Insurance payments on hold saves lives?

In Hospitals, Simple Reminders Reduce Deadly Infections
By ANEMONA HARTOCOLLIS
Published: May 19, 2008

Loose strands of sweaty dark hair fell across the woman’s face, but she was too sick to push them back. She was in respiratory failure, and nurses were rushing her to intensive care. They grabbed a sheet under her body and heaved her from the gurney onto a bed as if she were a fish in a net, then attached her to a beeping monitor, hand-pumped oxygen into her lungs and got ready to administer an intravenous sedative.


“Timeout!” a first-year resident called, as the medical team at Woodhull Medical and Mental Health Center in Brooklyn was about to insert a catheter into the woman’s jugular vein.

Then he reminded everyone to wash their hands.

Timeouts to wash hands and put on hairnets, a simple checklist to ensure that such seemingly obvious precautions are done, and advertising campaigns directed at everyone from the most senior doctors to the poorest of patients have been credited with drastically reducing the number of serious infections at New York City’s public hospitals.

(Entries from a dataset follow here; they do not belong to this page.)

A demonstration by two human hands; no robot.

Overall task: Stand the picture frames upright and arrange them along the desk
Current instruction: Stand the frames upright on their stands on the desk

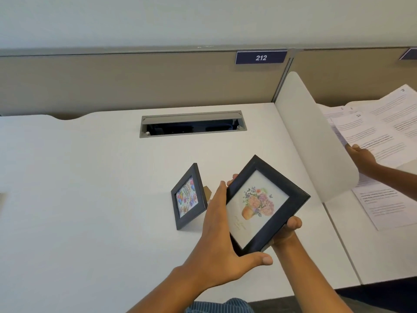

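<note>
A black frame with a flower-pot picture point(264, 203) is held tilted above the white desk point(90, 177), its glass facing me. My left hand point(222, 240) grips its left edge and bottom corner. My right hand point(287, 231) holds it from behind and below, thumb on the lower right edge. Just to the left, a second black frame with a colourful balloon picture point(188, 197) stands upright on the desk on its brown back stand, turned at an angle.
A grey cable slot point(191, 124) is open at the back of the desk. A white divider panel point(316, 141) rises on the right. Beyond it, another person's hand point(361, 158) holds printed papers point(374, 132). A beige partition carries a "212" sign point(261, 57).
</note>
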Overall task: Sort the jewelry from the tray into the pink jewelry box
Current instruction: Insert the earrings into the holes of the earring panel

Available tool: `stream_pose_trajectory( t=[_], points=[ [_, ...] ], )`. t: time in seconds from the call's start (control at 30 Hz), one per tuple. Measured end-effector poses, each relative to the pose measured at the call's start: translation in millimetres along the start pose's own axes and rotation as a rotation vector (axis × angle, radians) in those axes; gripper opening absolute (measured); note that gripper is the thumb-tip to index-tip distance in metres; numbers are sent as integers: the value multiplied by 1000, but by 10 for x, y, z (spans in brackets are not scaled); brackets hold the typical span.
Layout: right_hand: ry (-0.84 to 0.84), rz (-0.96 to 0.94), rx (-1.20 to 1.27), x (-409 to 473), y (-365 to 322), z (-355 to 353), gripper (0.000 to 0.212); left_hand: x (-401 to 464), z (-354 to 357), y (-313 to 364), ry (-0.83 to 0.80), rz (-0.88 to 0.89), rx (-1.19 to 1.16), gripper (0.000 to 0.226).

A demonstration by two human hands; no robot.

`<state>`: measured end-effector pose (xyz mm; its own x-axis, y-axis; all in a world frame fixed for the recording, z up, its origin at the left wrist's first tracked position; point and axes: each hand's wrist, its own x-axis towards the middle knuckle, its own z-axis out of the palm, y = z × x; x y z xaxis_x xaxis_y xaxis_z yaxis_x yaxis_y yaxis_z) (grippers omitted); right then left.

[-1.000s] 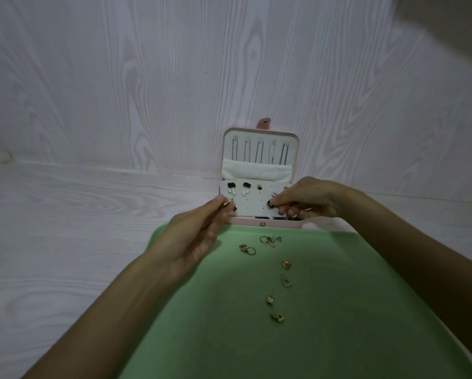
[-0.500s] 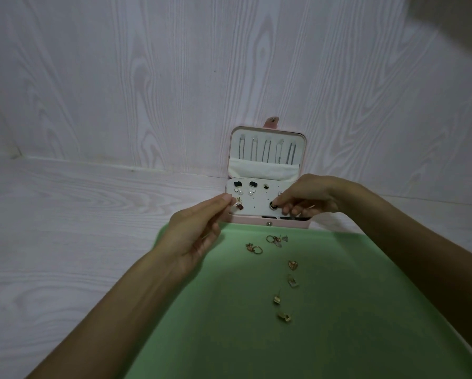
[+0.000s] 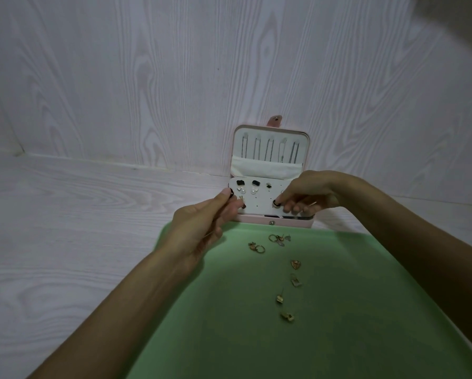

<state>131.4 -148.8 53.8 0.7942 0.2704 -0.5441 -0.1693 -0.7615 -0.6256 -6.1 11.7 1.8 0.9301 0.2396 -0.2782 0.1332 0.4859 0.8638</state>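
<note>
Left hand (image 3: 202, 228) slid up a touch since a second ago, thumb and fingertip now at the box's left edge, pinching a small dark-and-gold earring (image 3: 241, 201). Right hand (image 3: 308, 194) pretty much where it was, fingers curled down over the white earring panel (image 3: 259, 199), fingertip pressing a round black stud (image 3: 276, 204) against it; something thin and gold (image 3: 312, 203) poking out under the fingers too, can't tell what.

Pink jewelry box (image 3: 273, 222) sitting open against the wood-grain wall (image 3: 147, 77), right at the far edge of the green tray (image 3: 338, 324). Lid (image 3: 270, 149) standing upright, cream lining, five thin chains hanging in a row above a fabric pocket, snap tab sticking up on top. Panel already dotted with black square studs and two pearl ones along its top left.

Still loose on the tray: two little clusters of gold hoops (image 3: 256, 247) near the box, then a heart-shaped piece (image 3: 295, 264) and three more small gold bits trailing toward the camera.

No brand, label or writing readable anywhere.
</note>
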Motion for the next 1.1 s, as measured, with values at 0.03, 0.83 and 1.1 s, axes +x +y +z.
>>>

Since 2005, central-line bloodstream infections, which stem from bacteria invading a catheter leading to the heart and can often be fatal, have fallen 55 percent in adult intensive care units at the city’s 11 public hospitals, according to statistics released last week. Ventilator-associated pneumonia, caused by bacteria in breathing tubes and which also can be fatal, declined by 78 percent.